5Rights Foundation welcomes the launch of the consultation on the draft Children’s Safety Code of Practice. To deliver on the objectives of the Online Safety Act and the expectations of children and parents, the code must embed child safety into product design, and effectively hold tech companies to account.

Two children are laying down on the floor staring at their respective devices.

Following six years of extensive political and public debate, the UK’s online regulator, Ofcom, has today launched its draft Children’s Safety Code of Practice – the child safety framework of the Online Safety Act.

5Rights welcomes the launch of the draft code, which, if robust, could be genuinely transformative for children’s experiences online, embedding safety by design principles directly into regulation. Over the next two months, we will be forensically reviewing the draft code and measuring it against the rights, demands and needs of children, set out in our report. In our response to the consultation, we will assess how the draft code meets the key objectives of the Act – to make the services built by tech companies safe by design and to deliver a high standard of protection for children.

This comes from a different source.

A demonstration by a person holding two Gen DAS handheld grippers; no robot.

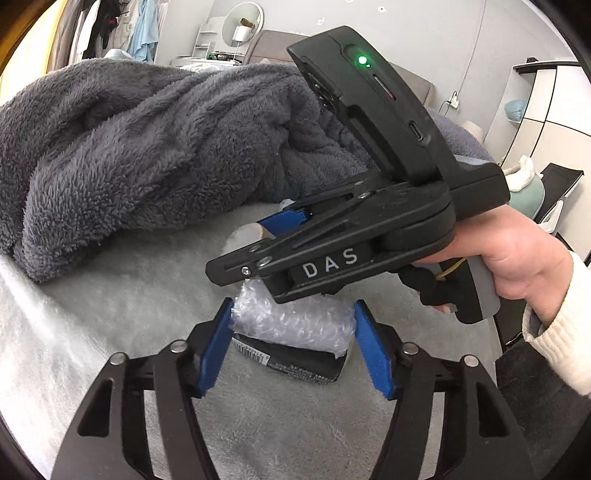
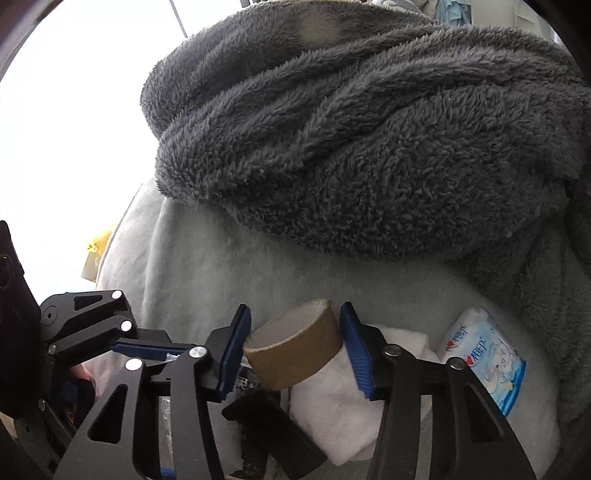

5Rights founder and chair, Baroness Beeban Kidron:

“I welcome the publication of Ofcom’s Draft Children’s Code today and look forward to reading it in detail over the next few days. Parliamentarians, parents and children have all cried out for changes to digital products and services that are poorly designed, create toxic environments and fail to protect children from harm. When looking at the measures set out by Ofcom in their draft code, the only question to answer is, do they bring the changes that have been called for?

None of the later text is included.